When Abram was ninety-nine years old, the Lord appeared to Abram, and said to him, ‘I am God Almighty; walk before me, and be blameless. And I will make my covenant between me and you, and will make you exceedingly numerous.’ Then Abram fell on his face; and God said to him, ‘As for me, this is my covenant with you: You shall be the ancestor of a multitude of nations. No longer shall your name be Abram, but your name shall be Abraham; for I have made you the ancestor of a multitude of nations. I will make you exceedingly fruitful; and I will make nations of you, and kings shall come from you. I will establish my covenant between me and you, and your offspring after you throughout their generations, for an everlasting covenant, to be God to you and to your offspring after you. God said to Abraham, ‘As for Sarai your wife, you shall not call her Sarai, but Sarah shall be her name. I will bless her, and moreover I will give you a son by her. I will bless her, and she shall give rise to nations; kings of peoples shall come from her.’

Psalm 22.23-28

Praise the Lord, you that fear him; * O seed of Jacob, glorify him; stand in awe of him, O seed of Israel.
For he has not despised nor abhorred the suffering of the poor; neither has he hidden his face from them; * but when they cried to him he heard them.
From you comes my praise in the great congregation; * I will perform my vows in the presence of those that fear you.
The poor shall eat and be satisfied; * those who seek the Lord shall praise him; their hearts shall live for ever.
All the ends of the earth shall remember and turn to the Lord, * and all the families of the nations shall bow before him.
For the kingdom is the Lord’s * and he rules over the nations.

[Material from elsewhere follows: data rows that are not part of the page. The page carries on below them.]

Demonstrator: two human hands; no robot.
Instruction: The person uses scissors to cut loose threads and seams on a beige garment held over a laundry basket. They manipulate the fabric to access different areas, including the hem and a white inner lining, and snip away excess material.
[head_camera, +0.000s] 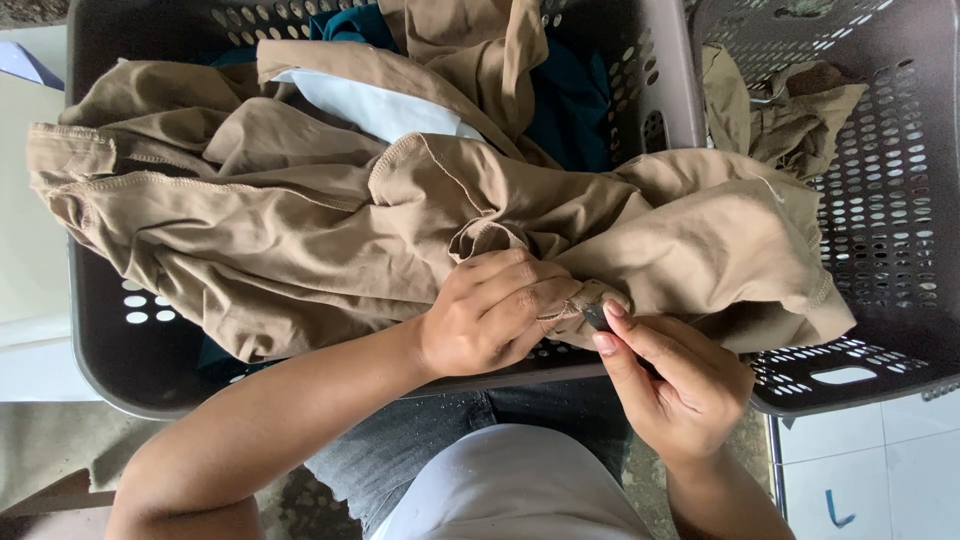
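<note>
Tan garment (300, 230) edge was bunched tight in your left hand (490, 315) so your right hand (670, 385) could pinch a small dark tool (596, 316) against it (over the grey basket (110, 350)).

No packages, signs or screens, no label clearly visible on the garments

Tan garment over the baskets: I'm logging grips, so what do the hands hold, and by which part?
Both hold the tan garment at a bunched hem edge: left hand grips it, right hand fingers pinch a small dark piece there.
</note>
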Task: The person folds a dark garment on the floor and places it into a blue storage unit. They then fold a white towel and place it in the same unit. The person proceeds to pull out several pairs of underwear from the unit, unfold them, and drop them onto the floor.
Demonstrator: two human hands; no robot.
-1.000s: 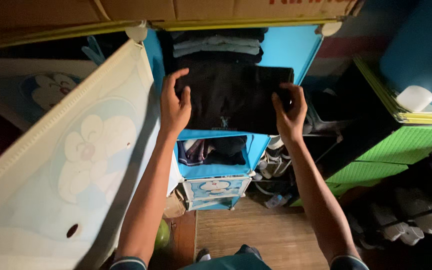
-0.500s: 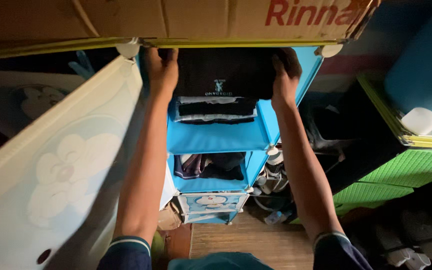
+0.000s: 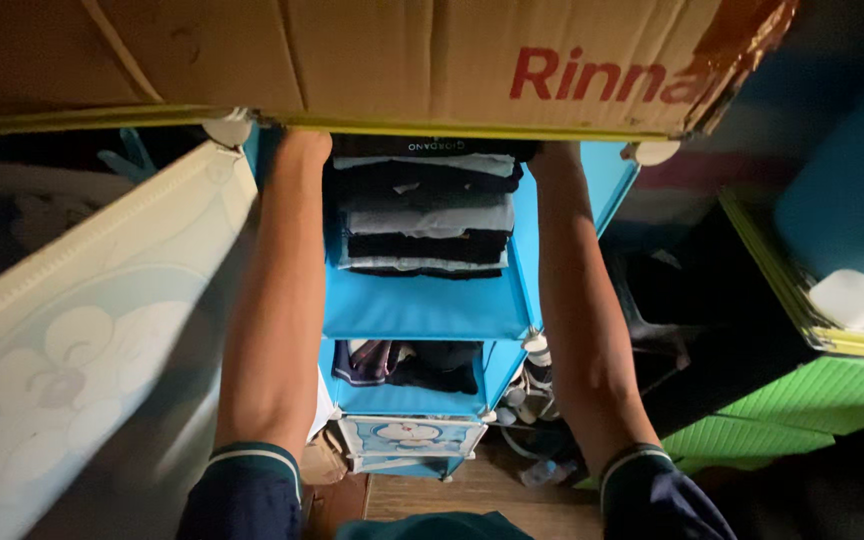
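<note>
Head view showed both forearms (image 3: 272, 320) reaching toward twelve o'clock, finger state hidden by the cardboard box (image 3: 352, 60); the folded dark garment (image 3: 422, 148), soft and light, probably handled best by its side edges.

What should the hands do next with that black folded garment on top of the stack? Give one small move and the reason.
Probably let go and draw both arms back. The black garment already lies flat on top of the folded stack in the blue cabinet's upper compartment. Both forearms reach in beside it, with the hands hidden under the cardboard box, so whether they grip it cannot be told.
</note>
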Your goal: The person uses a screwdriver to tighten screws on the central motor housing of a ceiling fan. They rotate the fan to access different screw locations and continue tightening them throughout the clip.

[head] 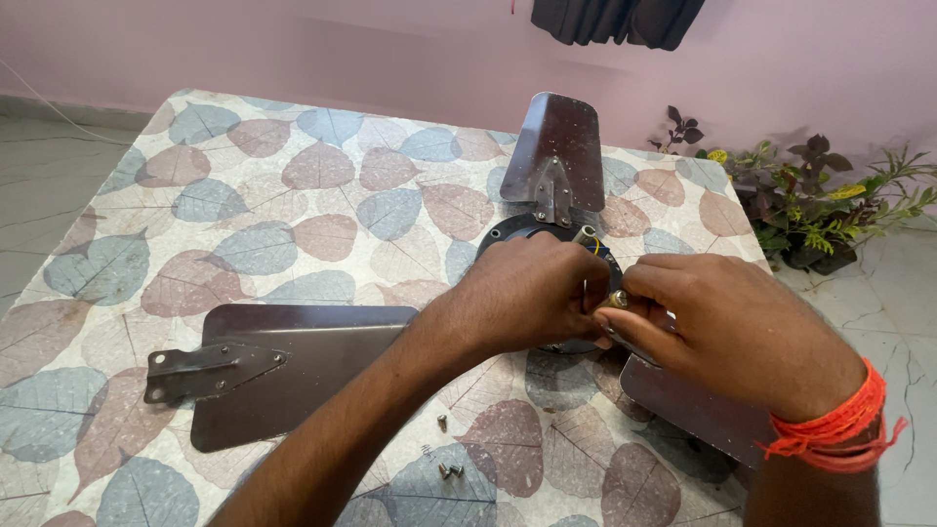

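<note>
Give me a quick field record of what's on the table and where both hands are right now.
surface: table with leaf-pattern cover
left hand: resting on the fan motor, covering most of it
right hand: pinching a small metal part at the motor's edge
attached blade: bolted on the motor's far side
loose blade: flat on the table, near left
third blade: under the right wrist
screws: loose, near edge
plants: on the floor, far right

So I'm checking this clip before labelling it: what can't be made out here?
- Head view: most of the fan motor hub is hidden under the left hand and right hand.
- The small metal part at the fingertips is too small to identify.
- The near-right blade is covered by the right wrist.
- The loose screws are too small to count surely.
</note>
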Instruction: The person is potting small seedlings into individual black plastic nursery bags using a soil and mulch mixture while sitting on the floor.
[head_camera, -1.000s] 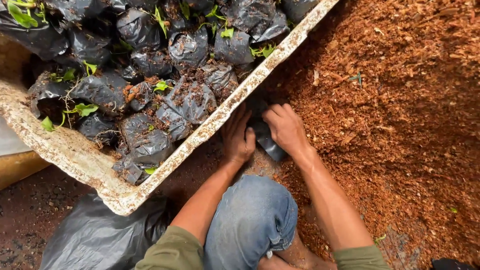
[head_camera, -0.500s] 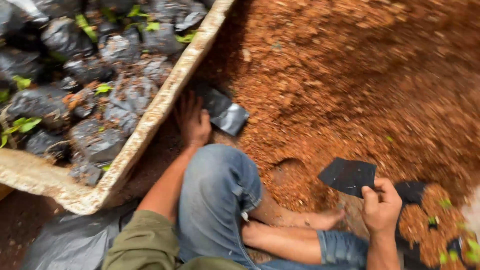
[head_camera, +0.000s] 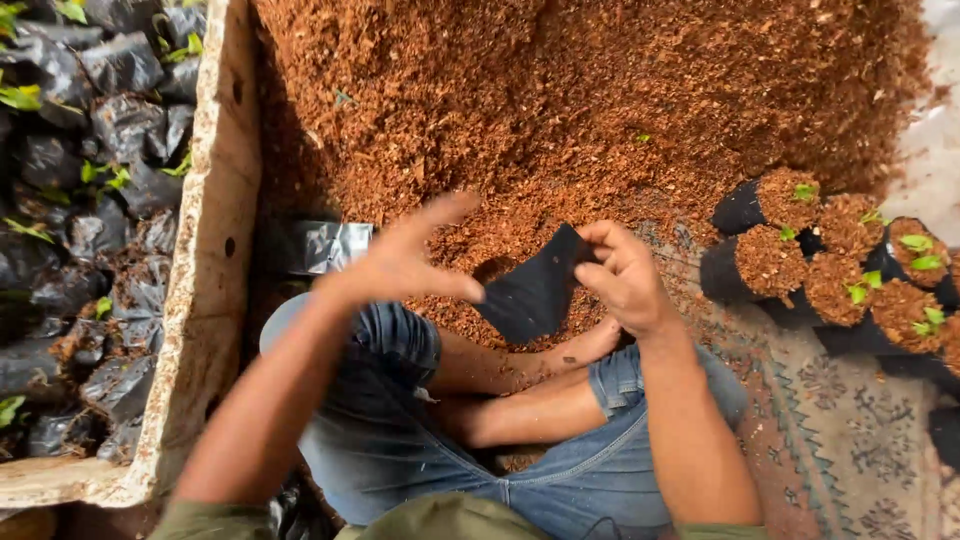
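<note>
My right hand (head_camera: 622, 272) pinches the top edge of a flat, empty black plastic nursery bag (head_camera: 528, 292), held above my crossed legs. My left hand (head_camera: 408, 260) is raised beside it with fingers spread, its thumb tip reaching the bag's left corner. Whether the thumb grips the bag I cannot tell. Behind both hands lies a large heap of reddish-brown coco peat (head_camera: 560, 100).
A worn white foam crate (head_camera: 205, 280) on the left holds several black bags with small green seedlings. A stack of flat black bags (head_camera: 320, 245) lies beside the crate. At right stand several filled black bags (head_camera: 830, 265) with seedlings on a patterned mat (head_camera: 850, 450).
The view swung right. My right hand carried the empty bag from the far right to the middle. My left hand left the stack by the crate and rose toward the bag.
</note>
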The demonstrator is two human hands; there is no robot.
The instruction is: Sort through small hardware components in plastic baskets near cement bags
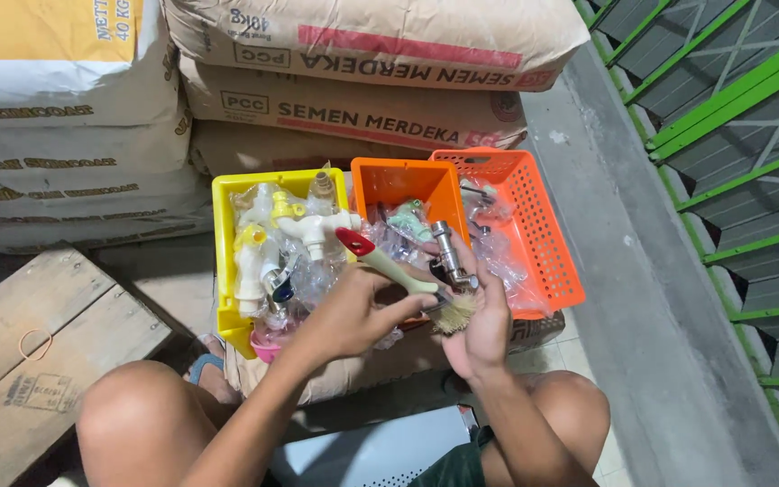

Second Reading: Romans 4.13-25

The promise that Abraham would inherit the world did not come to Abraham or to his descendants through the law but through the righteousness of faith. If it is the adherents of the law who are to be the heirs, faith is null and the promise is void. For the law brings wrath; but where there is no law, neither is there violation. For this reason it depends on faith, in order that the promise may rest on grace and be guaranteed to all his descendants, not only to the adherents of the law but also to those who share the faith of Abraham (for he is the father of all of us, as it is written, ‘I have made you the father of many nations’). Abraham believed in the presence of the God who gives life to the dead and calls into existence the things that do not exist. Hoping against hope, he believed that he would become ‘the father of many nations,’ according to what was said, ‘So numerous shall your descendants be.’ He did not weaken in faith when he considered his own body, which was already as good as dead (for he was about a hundred years old), or when he considered the barrenness of Sarah’s womb. No distrust made him waver concerning the promise of God, but he grew strong in his faith as he gave glory to God, being fully convinced that God was able to do what he had promised. Therefore his faith ‘was reckoned to him as righteousness.’ Now the words, ‘it was reckoned to him,’ were written not for his sake alone, but for ours also. It will be reckoned to us who believe in God who raised Jesus our Lord from the dead, who was handed over to death for our trespasses and was raised for our justification.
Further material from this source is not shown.